=== Requirement ===
Your response is a verbatim copy of the listing, stripped of its images.

=== The data ===
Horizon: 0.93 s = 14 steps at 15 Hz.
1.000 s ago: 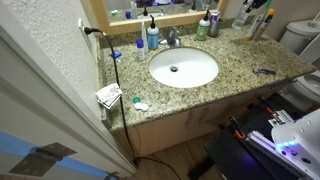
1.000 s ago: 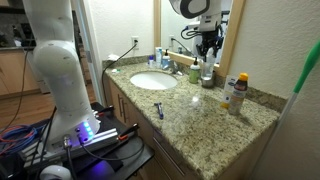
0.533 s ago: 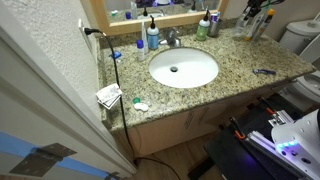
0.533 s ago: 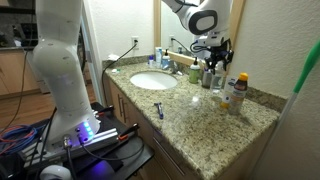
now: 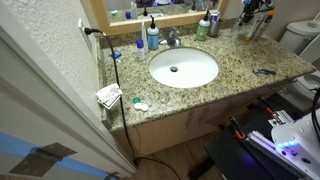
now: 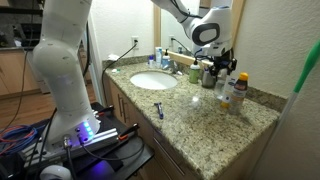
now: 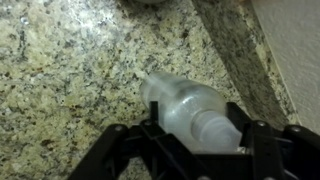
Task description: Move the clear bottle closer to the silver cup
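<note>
In an exterior view, the round white sink (image 6: 152, 81) sits at the left; the black Robotiq gripper (image 6: 222, 70) has travelled rightward since a second ago. Its fingers clamp the small clear plastic bottle (image 7: 190, 108) just above the speckled granite counter (image 7: 70, 90).

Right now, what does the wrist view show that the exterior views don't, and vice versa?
Only the wrist view: the clear bottle close up, lying between the black fingers of the end effector, above speckled granite. Whether the fingers press it cannot be told.

Only the exterior views: the sink, the faucet, the blue-and-white bottle, the green bottle, a razor on the counter, and the arm reaching toward the mirror corner.

Both: the granite countertop and the end effector, small and hard to read in the exterior view.
</note>
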Each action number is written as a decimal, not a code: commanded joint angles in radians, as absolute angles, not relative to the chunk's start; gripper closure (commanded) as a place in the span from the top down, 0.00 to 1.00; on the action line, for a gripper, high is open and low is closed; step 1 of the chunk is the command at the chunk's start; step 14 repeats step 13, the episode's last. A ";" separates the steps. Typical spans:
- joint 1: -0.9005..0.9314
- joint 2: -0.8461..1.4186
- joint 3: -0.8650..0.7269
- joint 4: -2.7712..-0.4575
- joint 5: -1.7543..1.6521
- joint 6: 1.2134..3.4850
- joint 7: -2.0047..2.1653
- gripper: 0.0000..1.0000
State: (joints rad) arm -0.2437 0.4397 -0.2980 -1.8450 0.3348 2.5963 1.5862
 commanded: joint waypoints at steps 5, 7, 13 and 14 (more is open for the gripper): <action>-0.256 0.382 -0.286 -1.802 0.347 2.568 1.601 1.00; -0.251 0.313 -0.293 -1.816 0.326 2.532 1.590 1.00; -0.265 0.174 -0.268 -1.801 0.422 2.391 1.467 1.00; -0.265 0.174 -0.268 -1.801 0.422 2.391 1.467 1.00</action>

=== Response area ===
Horizon: 0.93 s = 14 steps at 15 Hz.
1.000 s ago: 
1.000 s ago: 
0.533 s ago: 
0.533 s ago: 
now: 
now: 
now: 
Task description: Move the clear bottle closer to the silver cup
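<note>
In an exterior view, the round white sink (image 6: 152, 81) sits at the left; the black Robotiq gripper (image 6: 222, 70) has travelled rightward since a second ago. Its fingers clamp the small clear plastic bottle (image 7: 190, 108) just above the speckled granite counter (image 7: 70, 90).

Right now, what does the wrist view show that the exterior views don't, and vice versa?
Only the wrist view: the clear bottle close up, lying between the black fingers of the end effector, above speckled granite. Whether the fingers press it cannot be told.

Only the exterior views: the sink, the faucet, the blue-and-white bottle, the green bottle, a razor on the counter, and the arm reaching toward the mirror corner.

Both: the granite countertop and the end effector, small and hard to read in the exterior view.
</note>
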Each action number is written as a decimal, not a code: commanded joint angles in radians, as absolute angles, not relative to the chunk's start; gripper closure (commanded) as a place in the span from the top down, 0.00 to 1.00; on the action line, for a gripper, high is open and low is closed; step 1 of the chunk is the command at the chunk's start; step 14 repeats step 13, the episode's last. A ";" separates the steps. Typical spans:
- joint 1: -0.9005..0.9314
- joint 2: -0.8461..1.4186
- joint 3: -0.8650..0.7269
- joint 4: -2.7712..-0.4575
- joint 5: -1.7543..1.6521
- joint 6: 1.2134..3.4850
- joint 7: -2.0047..2.1653
- gripper: 0.0000..1.0000
State: (joints rad) arm -0.2437 0.4397 -0.2980 -1.8450 0.3348 2.5963 1.5862
 commanded: joint waypoints at steps 5, 7, 13 and 14 (more is open for the gripper): <action>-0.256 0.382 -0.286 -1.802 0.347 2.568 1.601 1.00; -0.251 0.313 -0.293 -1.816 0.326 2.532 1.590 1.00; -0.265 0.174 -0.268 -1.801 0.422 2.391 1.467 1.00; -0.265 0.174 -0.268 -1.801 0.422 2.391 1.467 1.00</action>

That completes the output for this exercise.